Copy verbatim the block of lines in the entries below whose first line contains "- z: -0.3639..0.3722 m" and whose last line contains "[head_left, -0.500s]". Leave out all other lines.

■ THE INPUT:
____
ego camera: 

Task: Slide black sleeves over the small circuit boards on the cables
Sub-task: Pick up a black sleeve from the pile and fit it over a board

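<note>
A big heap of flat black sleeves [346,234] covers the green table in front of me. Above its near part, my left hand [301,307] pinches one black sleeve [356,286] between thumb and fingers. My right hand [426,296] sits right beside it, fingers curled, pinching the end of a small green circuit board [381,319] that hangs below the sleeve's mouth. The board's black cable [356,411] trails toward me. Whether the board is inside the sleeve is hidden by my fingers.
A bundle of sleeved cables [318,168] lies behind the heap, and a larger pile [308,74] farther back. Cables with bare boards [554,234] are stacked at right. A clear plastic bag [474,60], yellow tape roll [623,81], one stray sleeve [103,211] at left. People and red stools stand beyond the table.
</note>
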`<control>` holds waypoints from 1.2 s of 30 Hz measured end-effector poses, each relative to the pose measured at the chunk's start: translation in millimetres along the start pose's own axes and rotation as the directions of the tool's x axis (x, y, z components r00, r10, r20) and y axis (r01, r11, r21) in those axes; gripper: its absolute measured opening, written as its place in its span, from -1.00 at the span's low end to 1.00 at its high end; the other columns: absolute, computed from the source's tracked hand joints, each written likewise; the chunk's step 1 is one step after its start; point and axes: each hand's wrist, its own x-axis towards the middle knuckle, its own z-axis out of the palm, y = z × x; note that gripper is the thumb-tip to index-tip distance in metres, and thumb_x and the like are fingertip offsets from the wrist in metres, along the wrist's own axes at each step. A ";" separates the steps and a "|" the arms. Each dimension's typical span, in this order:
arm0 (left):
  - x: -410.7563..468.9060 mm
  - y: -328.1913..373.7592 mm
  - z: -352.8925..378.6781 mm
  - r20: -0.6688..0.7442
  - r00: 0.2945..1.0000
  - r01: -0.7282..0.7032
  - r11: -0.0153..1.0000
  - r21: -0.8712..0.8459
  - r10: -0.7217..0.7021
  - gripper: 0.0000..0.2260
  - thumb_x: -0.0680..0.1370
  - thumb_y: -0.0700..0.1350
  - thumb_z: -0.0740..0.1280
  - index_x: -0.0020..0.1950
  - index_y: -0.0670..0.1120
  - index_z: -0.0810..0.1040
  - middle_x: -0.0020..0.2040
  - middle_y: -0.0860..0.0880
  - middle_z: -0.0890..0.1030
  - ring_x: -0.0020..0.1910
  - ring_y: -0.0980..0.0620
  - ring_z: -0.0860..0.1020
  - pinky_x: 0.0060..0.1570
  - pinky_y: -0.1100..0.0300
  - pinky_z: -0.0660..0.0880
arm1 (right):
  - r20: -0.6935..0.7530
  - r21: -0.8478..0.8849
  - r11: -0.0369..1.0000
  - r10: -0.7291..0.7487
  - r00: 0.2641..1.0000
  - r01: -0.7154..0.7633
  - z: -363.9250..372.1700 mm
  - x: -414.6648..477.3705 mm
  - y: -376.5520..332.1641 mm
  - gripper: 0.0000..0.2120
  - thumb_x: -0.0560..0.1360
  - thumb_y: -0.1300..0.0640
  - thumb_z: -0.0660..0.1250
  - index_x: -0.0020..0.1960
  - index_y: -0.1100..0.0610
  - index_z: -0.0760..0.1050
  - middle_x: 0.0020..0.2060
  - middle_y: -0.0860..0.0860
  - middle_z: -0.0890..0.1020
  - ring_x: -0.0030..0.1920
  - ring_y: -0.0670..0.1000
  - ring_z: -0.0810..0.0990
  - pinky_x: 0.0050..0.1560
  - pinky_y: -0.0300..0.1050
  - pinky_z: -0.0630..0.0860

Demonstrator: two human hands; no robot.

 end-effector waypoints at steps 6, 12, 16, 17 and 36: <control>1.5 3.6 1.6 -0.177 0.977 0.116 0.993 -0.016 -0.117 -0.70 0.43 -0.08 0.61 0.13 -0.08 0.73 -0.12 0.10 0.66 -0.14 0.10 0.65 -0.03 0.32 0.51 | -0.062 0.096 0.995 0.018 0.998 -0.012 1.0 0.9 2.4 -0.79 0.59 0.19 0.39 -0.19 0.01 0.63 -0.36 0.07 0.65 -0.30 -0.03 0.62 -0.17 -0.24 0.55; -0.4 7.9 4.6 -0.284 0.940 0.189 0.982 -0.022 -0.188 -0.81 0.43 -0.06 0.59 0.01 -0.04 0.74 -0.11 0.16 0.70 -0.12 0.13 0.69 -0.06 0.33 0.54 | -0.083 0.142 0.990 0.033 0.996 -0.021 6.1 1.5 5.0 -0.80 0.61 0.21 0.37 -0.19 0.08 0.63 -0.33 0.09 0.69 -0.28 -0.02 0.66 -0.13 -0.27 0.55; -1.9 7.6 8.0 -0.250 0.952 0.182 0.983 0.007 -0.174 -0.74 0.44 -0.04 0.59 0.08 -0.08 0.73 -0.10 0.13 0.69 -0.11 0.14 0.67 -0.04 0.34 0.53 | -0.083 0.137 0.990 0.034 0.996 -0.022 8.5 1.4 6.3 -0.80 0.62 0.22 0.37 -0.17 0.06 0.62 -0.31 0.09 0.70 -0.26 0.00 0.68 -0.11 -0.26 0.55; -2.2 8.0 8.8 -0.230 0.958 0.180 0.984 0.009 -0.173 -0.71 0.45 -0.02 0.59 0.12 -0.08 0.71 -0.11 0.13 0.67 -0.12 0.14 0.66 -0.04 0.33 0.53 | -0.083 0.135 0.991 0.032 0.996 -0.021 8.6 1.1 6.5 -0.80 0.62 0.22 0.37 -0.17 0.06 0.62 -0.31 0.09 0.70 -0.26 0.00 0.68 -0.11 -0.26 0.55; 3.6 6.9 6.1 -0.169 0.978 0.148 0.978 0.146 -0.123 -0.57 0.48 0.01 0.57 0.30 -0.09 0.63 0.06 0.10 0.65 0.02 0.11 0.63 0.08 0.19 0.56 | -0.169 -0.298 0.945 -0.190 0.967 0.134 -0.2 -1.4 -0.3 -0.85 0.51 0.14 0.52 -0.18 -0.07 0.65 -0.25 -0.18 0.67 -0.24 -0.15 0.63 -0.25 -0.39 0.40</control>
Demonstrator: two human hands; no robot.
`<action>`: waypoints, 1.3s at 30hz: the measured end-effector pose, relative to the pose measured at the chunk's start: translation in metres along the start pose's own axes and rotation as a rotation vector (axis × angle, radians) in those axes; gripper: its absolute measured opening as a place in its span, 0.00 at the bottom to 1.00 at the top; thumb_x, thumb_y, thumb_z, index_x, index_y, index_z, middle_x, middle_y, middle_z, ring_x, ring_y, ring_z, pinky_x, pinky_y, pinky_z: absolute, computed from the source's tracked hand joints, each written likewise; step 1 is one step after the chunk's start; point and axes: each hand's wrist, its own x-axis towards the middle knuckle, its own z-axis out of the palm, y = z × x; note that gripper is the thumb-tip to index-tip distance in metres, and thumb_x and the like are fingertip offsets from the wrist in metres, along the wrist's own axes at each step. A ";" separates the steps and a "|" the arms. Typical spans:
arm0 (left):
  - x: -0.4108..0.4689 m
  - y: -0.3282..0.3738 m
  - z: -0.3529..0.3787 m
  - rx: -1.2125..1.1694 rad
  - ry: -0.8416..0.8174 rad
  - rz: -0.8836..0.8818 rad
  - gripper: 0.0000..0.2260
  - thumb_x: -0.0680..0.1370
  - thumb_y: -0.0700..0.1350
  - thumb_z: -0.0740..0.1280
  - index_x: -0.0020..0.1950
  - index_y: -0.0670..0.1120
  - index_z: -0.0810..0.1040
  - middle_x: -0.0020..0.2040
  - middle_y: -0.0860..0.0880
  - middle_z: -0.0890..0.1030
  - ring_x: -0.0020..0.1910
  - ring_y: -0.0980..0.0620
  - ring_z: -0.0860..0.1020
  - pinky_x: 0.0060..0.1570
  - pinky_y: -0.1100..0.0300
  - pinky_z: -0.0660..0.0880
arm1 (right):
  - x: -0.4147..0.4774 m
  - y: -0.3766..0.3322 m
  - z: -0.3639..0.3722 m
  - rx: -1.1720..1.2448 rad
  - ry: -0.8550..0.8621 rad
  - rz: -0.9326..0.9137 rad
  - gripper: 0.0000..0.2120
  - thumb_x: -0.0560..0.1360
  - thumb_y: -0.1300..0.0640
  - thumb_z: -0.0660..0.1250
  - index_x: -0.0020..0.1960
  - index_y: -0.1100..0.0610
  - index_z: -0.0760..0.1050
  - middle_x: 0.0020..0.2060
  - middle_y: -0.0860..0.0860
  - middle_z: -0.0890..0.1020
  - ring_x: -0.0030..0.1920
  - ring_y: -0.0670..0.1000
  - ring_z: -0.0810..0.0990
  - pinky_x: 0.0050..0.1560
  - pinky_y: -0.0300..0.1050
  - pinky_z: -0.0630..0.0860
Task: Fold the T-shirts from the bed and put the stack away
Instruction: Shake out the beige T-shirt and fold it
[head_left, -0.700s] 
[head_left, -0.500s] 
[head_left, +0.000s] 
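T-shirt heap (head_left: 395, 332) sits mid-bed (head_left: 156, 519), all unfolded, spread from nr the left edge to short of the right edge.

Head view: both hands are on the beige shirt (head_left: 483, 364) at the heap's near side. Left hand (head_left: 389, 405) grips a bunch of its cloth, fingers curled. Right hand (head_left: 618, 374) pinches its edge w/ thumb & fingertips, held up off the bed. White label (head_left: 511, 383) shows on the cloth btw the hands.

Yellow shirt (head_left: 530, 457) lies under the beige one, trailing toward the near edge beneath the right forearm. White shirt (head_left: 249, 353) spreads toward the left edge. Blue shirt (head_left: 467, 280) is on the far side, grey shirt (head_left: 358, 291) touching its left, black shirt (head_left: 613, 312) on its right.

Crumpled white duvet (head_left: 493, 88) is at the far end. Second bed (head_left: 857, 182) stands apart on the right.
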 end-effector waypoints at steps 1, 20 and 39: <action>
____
■ COMPLETED TASK:
  - z: -0.3639..0.3722 m
  - rx: -1.1720..1.2448 rad
  - ry: -0.8550..0.8621 rad
  - rz: -0.9326..0.9137 rad
  - gripper: 0.0000..0.2120
  - thumb_x: -0.0560..0.1360
  - thumb_y: -0.1300..0.0640
  - thumb_z: -0.0660..0.1250
  - index_x: -0.0020..0.1960
  - index_y: -0.1100..0.0610
  - index_z: -0.0760..0.1050
  - middle_x: 0.0020..0.2060
  - middle_y: -0.0860..0.0860
  - middle_z: -0.0890..0.1020
  - ring_x: -0.0030..0.1920
  - ring_y: -0.0670..0.1000
  - ring_z: -0.0810..0.0990
  - pinky_x: 0.0050..0.1560
  - pinky_y: -0.0300..0.1050
  - pinky_z: -0.0630..0.0860
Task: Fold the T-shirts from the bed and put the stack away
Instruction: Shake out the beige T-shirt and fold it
[head_left, -0.700s] 
[head_left, -0.500s] 

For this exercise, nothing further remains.